With nightwatchman James Anderson for company, English opener Alistair Cook, picked up from where he had left off. He hit the first boundary of Day 3 off Peter Siddle in the 52nd over (fourth of the day). Anderson too had apparently brought some class to the crease and wasn't going to surrender meekly.

He picked a four off Ben Hilfenhaus, courtesy a beautiful cover-drive in the next over. But the nightwatchman was dismissed in the following over when Siddle bowled him for 7. England has slipped to 181/4 and Australia were fancying their chances of effecting a middle-order collapse, especially with an out-of-form Paul Collingwood as the new man at the crease.

But he did the right thing in giving Cook most of the strike. Cook knocked a couple of boundaries off Mitchell Johnson and in the 66th over, ran a singel off Beer to reach his third century of the series. But Collingwood's poor ran continued when off-spinner Michael Beer induced him into an extravagant slog, which fell into the safe hands of mid-off. Collingwood had fallen for 13 and England were in a spot of bother at 225/5 in 68.3 overs.

But new batsman Ian Bell, who has played responsibly and effectively in the series so far, was the right bloke for the situation. From the 79th to the 81st over, he alternated hitting fours with Cook, as the two took England into lunch at 277/5, just 3 behind Australia's first innings total.

After the break, the two batsman carried on in the same vein. Bell smacked Hilfenhaus and Siddle for a boundary each in successive overs and Cook replied with a four of his own off Johnson to bring up England's 300 in the 90th over. Singles and doubles and fairly frequent fours followed as the Australians were made to toil without much hope.

In the 104th over, Bell smashed legspinner Steven Smith for a mid-off four to take England past 350. There was no stopping this batsman as immediately after reaching his 50 in the 107th over, he helped himself to a boundary each of Hilfenhaus and Smith. But a handful of overs later, Shane Watson finally got the breakthrough when he had Cook snapped up by Michael Hussey at gully. The batsman had fallen short of his double-ton, getting out for 189. But he had served his purpose, seeing England through a patchy passage of play and giving them a 100-run lead

With the score at 380/6, Matt Prior walked to the crease. The Australians again found themselves at the wrong side of the umpire review system when Bell who had been given out caught behind, appealed against the decision and with replays showing no nick off his bat, survived on 67. To add insult to injury, Prior slammed Hilfenhaus for two boundaries in the next over. Then, two overs later, he ran three runs to bring up England's 400.

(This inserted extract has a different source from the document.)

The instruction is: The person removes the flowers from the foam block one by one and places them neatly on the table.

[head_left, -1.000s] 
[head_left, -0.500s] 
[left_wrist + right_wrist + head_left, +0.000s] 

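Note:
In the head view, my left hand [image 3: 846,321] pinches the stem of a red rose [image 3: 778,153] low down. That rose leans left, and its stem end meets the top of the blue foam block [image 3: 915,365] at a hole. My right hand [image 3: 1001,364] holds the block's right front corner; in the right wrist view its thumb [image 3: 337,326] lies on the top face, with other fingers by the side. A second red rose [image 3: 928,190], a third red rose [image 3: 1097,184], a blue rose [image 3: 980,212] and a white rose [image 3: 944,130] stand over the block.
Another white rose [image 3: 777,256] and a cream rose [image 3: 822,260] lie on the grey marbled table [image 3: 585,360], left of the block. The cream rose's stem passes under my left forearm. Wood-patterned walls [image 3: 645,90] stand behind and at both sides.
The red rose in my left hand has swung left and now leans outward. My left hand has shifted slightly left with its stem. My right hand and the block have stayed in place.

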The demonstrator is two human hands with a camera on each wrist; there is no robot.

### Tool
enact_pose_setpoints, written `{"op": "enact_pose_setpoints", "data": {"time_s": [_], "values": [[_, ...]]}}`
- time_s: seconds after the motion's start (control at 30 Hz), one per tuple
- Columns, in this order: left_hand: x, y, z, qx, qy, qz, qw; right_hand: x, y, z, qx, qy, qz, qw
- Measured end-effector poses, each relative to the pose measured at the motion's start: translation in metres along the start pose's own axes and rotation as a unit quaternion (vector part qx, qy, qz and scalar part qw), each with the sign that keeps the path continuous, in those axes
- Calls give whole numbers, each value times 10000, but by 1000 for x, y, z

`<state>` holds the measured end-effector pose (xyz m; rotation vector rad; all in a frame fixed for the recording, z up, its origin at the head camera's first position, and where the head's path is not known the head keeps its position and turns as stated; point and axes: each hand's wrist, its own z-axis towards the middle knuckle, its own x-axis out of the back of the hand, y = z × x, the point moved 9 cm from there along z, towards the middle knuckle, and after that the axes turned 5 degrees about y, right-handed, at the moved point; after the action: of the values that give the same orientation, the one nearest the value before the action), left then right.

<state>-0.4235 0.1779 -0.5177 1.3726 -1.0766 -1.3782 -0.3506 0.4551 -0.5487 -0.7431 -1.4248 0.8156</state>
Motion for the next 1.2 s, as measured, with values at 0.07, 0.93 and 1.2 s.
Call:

Good fortune continued to smile on Bell who was dropped while giving a return catch to Smith in the 125th over. The respite came with Bell on 86 and fast approaching his century. The batting pair continued to torment the bowlers whose heads had by now dropped in despair. In the 132nd over, Prior smashed Siddle for a four to take England past 450. In the following over, Bell picked Smith for two runs and thus reached his century. The ton had come off 209 balls and was studded with 11 fours.

As the day drew to a close, Prior reached his half-century in the 138th over when he swatted Johnson for a boundary. But just a couple of overs later, Johnson's hard work was eventually rewarded when he had him caught by Michael Clarke at slips. Bell had to depart for a well-made 115 and England ended the day at 488/7 in 141 overs.

England will certainly want to keep piling on the runs when the two sides resume battle on Day 4. They may want to try and stretch their lead to over 300 to enable themselves in putting severe pressure on Australia in the second innings. For the hosts, it's an uphill fight for survival from here on end as their hopes of winning the match and leveling the series gradually faded into oblivion on Day 3.